What this task involves —
Which lines run from the line with "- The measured" through the line with "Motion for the" in the entries below? Print them exactly, both ends included, and nothing more.

Data for review —
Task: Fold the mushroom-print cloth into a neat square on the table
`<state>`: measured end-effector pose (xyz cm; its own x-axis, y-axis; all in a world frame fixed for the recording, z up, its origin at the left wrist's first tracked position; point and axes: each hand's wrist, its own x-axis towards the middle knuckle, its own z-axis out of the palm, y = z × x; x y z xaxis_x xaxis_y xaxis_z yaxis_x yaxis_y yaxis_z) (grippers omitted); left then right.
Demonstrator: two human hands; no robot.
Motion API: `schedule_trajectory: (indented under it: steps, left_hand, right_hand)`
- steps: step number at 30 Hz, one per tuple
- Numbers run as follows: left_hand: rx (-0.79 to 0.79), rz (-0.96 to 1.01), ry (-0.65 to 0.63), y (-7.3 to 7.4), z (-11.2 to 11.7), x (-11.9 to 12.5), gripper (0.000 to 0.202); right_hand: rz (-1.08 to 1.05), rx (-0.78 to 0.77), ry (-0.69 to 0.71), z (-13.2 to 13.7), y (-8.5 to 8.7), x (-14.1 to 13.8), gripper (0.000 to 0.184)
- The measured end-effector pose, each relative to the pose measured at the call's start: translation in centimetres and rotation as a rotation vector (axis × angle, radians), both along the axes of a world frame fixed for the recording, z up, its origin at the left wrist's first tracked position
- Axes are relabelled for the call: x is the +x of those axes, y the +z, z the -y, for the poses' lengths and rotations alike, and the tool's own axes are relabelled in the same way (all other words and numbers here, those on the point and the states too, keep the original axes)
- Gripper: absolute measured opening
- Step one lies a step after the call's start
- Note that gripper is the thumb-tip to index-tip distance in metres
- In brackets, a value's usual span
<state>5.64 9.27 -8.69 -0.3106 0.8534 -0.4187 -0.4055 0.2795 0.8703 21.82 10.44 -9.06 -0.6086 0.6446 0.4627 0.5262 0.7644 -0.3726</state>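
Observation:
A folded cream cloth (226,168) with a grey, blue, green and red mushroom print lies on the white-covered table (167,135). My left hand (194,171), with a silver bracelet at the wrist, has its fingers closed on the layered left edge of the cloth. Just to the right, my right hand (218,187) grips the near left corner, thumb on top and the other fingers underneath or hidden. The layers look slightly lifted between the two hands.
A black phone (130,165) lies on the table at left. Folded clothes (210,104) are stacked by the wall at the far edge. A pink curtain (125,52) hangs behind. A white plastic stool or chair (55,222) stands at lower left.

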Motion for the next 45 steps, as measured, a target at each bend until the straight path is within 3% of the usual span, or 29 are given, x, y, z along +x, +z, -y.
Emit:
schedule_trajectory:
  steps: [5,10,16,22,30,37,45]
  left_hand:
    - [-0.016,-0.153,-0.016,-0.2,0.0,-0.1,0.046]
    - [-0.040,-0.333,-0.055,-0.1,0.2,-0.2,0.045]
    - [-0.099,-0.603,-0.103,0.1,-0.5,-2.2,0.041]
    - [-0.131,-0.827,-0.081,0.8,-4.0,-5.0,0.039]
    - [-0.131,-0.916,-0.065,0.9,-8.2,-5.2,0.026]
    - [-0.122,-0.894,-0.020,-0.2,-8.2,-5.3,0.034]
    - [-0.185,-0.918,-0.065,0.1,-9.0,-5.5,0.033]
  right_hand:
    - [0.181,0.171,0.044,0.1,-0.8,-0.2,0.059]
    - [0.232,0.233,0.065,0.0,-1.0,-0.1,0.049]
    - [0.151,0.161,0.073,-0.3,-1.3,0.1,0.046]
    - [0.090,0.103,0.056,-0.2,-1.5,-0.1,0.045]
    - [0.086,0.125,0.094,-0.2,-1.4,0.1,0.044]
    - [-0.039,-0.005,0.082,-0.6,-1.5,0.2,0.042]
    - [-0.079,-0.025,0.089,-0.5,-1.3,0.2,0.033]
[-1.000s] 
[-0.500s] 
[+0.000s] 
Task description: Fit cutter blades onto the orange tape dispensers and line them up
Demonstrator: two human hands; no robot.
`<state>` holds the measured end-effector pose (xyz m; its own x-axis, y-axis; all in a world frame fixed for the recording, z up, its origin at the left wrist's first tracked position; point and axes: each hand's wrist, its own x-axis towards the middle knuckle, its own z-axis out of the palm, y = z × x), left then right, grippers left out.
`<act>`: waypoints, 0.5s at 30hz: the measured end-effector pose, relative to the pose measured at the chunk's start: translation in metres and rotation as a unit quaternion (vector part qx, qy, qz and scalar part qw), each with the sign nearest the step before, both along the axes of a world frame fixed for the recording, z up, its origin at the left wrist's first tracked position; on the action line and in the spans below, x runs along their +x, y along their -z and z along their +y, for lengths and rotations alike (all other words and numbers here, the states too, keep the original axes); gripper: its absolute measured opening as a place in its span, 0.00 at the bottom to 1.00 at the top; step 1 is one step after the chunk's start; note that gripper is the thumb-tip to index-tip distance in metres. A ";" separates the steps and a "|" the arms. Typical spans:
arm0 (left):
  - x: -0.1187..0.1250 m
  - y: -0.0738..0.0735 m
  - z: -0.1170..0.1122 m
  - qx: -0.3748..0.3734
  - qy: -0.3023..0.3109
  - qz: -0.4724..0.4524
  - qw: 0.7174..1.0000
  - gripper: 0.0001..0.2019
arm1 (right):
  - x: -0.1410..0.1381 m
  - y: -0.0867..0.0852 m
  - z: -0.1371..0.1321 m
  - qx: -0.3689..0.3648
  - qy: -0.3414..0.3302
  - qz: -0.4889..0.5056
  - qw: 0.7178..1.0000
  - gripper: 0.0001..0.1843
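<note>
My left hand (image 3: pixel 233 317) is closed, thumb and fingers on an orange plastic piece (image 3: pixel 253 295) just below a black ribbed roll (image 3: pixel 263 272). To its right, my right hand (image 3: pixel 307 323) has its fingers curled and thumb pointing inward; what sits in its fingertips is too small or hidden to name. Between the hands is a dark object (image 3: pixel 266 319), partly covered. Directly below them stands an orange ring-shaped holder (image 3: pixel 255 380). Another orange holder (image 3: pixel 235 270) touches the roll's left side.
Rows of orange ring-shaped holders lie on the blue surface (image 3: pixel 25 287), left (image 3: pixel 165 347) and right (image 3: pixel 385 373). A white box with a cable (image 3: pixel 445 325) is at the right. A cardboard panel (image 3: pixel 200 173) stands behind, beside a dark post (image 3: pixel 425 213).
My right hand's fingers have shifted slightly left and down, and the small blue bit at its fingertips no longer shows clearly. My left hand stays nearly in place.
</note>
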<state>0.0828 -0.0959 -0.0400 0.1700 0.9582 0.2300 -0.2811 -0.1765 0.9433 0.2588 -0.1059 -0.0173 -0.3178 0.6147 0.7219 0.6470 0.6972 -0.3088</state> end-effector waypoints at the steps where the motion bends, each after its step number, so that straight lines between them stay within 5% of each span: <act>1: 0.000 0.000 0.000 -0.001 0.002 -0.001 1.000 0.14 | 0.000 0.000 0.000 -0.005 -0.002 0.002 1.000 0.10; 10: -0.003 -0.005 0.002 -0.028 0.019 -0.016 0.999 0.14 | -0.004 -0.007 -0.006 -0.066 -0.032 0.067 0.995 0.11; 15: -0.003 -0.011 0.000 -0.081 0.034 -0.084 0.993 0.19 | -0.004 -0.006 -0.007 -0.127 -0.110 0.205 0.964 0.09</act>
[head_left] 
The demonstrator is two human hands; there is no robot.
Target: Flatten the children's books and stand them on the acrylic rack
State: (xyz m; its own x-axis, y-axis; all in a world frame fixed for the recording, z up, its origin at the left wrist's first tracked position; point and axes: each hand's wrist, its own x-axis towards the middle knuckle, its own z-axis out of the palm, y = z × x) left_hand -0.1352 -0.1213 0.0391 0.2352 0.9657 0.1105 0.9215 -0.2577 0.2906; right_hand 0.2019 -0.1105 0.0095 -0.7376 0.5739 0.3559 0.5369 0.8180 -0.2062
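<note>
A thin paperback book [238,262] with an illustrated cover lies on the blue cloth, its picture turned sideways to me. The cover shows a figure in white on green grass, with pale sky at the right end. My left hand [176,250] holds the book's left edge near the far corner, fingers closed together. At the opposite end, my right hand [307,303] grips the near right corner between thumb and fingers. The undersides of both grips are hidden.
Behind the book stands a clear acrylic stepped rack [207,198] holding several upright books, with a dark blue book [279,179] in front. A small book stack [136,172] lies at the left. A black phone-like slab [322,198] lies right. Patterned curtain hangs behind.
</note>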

Solution for this exercise —
- The measured end-effector pose, each relative to the pose measured at the call's start: translation in centimetres and rotation as a rotation vector (axis × angle, radians), both along the axes of a world frame fixed for the recording, z up, its origin at the left wrist's first tracked position
- Axes are relabelled for the call: x is the +x of those axes, y the +z, z the -y, for the poses' lengths and rotations alike, and the tool's own axes are relabelled in the same way (all other words and numbers here, those on the point and the states too, keep the original axes)
- Gripper: absolute measured opening
- Step one lies a step after the call's start
- Note that gripper is the thumb-tip to index-tip distance in metres
- In brackets, a value's usual span
<state>5.64 9.27 -8.69 -0.3106 0.8534 -0.4187 -0.4055 0.2795 0.8703 21.82 10.44 -9.06 -0.6086 0.6446 0.4627 0.5262 0.7644 -0.3726</state>
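Observation:
A folded cream cloth (226,168) with a grey, blue, green and red mushroom print lies on the white-covered table (167,135). My left hand (194,171), with a silver bracelet at the wrist, has its fingers closed on the layered left edge of the cloth. Just to the right, my right hand (218,187) grips the near left corner, thumb on top and the other fingers underneath or hidden. The layers look slightly lifted between the two hands.
A black phone (130,165) lies on the table at left. Folded clothes (210,104) are stacked by the wall at the far edge. A pink curtain (125,52) hangs behind. A white plastic stool or chair (55,222) stands at lower left.
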
Motion for the next 45 steps, as measured, a target at each bend until the straight path is within 3% of the usual span, or 29 are given, x, y, z along +x, +z, -y.

No additional output will be generated.